What a year 2017 has been! A year of reckoning for sure. A roller coaster year, politically and personally.
A year where my books were finalists or winners of several contests. That was thrilling!
But it was also such a difficult year. Harlequin announced they are closing the Superromance line I wrote for. It was the perfect home for stories like mine, and frankly, it’s been a bit difficult to find a new home. And worst of all, my beloved editors were all laid off, which was heartbreaking for them and all of the writers who adored them.
It was a year full of humbling moments and hard lessons. I learned that I could no longer take health for granted. Multiple issues have had me re-assessing my diet and lifestyle, and a badly injured hip means I’ll never take the ability to walk for granted again! And the series proposal I worked so hard on, and was so excited about, was, after months of waiting and wondering, ultimately rejected by Harlequin. I am back to the drawing board with my writing and I have no idea when I’ll have a new book out.
And it was the year I had to step back from writing to be there for my son. To take a close look at my parenting, at how we run our home, at making sure he has all the things he needs to be okay. I miss writing, and I have stories brewing in my heart and mind, but for now my son has to come first and my writing time is very limited.
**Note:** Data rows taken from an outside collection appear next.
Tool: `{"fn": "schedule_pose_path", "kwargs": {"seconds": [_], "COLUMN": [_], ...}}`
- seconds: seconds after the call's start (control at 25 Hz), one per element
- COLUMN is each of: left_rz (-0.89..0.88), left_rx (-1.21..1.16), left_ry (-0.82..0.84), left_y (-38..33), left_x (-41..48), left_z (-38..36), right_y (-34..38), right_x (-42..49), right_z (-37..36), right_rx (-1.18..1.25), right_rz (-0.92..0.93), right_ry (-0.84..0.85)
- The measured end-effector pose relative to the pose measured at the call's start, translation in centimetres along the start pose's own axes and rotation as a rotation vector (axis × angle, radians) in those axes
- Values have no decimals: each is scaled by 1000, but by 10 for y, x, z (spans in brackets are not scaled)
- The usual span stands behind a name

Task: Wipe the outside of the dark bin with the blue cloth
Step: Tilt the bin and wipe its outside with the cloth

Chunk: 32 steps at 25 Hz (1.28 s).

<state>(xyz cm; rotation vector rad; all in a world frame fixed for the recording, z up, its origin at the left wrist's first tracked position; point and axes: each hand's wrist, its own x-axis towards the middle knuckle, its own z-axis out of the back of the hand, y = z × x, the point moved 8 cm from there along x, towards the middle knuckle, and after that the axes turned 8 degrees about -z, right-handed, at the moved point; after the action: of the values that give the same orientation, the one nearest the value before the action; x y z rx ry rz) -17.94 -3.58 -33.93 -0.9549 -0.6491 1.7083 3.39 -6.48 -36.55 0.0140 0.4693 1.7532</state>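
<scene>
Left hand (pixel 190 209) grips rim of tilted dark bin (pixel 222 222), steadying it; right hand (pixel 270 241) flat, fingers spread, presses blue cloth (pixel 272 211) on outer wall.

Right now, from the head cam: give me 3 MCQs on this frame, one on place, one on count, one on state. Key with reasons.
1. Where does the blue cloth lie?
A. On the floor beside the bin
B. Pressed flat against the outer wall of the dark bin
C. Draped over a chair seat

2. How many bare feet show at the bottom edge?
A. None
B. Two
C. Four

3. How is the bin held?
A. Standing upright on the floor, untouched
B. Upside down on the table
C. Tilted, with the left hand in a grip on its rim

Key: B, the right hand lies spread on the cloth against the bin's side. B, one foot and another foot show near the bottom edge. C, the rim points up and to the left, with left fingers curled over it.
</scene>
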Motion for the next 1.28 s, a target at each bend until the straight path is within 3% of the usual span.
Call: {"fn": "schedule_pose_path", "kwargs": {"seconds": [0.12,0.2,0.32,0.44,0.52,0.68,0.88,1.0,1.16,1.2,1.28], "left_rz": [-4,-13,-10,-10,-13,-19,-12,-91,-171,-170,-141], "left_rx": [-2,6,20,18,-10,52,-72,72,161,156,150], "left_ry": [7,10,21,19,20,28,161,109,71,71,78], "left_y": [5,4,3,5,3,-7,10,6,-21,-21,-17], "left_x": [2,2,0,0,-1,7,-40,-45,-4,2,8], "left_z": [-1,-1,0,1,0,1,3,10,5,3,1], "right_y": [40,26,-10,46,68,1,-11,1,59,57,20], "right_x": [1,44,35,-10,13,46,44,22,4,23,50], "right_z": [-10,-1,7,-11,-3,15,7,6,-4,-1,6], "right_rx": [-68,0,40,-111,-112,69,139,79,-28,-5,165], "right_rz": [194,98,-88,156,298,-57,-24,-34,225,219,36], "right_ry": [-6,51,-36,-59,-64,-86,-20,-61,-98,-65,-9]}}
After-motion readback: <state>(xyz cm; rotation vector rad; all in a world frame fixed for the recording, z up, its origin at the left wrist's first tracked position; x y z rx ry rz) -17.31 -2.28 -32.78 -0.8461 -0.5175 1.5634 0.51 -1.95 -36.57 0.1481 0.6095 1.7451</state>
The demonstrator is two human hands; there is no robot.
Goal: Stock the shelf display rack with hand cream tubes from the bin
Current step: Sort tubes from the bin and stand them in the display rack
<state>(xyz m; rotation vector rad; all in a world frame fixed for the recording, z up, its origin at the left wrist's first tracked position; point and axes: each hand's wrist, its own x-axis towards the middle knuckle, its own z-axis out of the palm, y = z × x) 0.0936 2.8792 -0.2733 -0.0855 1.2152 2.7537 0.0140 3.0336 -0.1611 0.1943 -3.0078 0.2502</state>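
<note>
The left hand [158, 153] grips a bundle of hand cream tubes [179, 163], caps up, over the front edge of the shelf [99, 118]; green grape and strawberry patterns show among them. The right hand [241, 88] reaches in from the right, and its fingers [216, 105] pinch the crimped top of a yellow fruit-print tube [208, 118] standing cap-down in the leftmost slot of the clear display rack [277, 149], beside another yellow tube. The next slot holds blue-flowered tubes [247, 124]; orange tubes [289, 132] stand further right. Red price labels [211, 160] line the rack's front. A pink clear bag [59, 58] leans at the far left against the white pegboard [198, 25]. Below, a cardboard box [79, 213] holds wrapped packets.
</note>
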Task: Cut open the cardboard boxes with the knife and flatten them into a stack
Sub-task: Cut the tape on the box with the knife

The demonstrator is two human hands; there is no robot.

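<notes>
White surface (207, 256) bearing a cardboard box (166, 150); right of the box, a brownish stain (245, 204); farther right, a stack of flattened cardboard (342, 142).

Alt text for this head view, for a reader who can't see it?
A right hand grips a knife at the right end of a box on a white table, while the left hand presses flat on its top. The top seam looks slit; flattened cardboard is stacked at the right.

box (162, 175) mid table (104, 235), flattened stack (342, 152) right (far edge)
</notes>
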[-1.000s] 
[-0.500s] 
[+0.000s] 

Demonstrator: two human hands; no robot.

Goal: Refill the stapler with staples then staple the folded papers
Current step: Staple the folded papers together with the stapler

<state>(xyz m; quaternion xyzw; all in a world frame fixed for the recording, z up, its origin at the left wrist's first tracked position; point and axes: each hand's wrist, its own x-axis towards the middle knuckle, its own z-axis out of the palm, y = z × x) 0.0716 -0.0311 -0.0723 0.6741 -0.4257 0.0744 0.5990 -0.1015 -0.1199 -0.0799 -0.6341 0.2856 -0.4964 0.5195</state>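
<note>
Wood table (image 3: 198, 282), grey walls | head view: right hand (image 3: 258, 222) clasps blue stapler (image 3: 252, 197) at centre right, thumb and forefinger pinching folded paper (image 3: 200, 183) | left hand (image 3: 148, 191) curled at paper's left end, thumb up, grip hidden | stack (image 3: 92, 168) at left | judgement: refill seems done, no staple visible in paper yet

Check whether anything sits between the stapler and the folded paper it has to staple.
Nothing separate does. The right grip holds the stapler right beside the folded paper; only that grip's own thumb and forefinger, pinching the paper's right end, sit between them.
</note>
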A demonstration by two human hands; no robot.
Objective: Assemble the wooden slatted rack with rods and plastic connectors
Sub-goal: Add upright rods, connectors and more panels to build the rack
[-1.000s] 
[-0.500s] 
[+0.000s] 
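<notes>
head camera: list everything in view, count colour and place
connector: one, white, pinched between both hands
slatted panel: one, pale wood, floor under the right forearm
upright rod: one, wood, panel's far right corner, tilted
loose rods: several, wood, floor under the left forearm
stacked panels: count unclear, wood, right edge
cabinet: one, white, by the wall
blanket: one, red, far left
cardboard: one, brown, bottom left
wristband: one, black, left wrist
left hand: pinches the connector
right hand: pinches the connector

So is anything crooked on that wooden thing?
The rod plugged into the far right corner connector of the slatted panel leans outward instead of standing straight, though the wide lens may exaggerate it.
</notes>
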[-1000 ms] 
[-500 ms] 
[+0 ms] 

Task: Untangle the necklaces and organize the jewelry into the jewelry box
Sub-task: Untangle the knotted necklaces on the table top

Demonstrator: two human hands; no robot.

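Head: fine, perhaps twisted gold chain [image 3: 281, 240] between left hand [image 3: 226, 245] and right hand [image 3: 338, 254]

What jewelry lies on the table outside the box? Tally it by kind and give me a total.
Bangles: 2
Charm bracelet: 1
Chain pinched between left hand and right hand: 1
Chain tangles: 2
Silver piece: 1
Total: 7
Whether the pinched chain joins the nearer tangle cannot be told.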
But there were wonderful things too. Our trip to Wyoming and Yellowstone was a fabulous adventure! After months of physical therapy I can now walk for half-an-hour with no, or very little pain. I was even able to keep up with my son at Disneyland! I turned my heartbreak over my Harlequin rejection into a newly landscaped yard. It turns out that digging, laying weed-cloth and putting down gravel is a good outlet for disappointment and angst. And, though it’s taken four years of patience and training, Chauncey the dog is finally starting to recover from whatever trauma he experienced before he met us. It turns out he has a sweet, warm heart under all that fur and fear.
I’m happy to say goodbye to 2017, this wake-up-call of a year, this year of reckoning. I’m very ready for a new start, strengthened by the lessons learned. Hopeful that I will find a way to balance my health, my son’s needs and my writing in some way that will allow me to continue as an author. And grateful that I’m walking forward, on two working legs now, one tentative step at a time.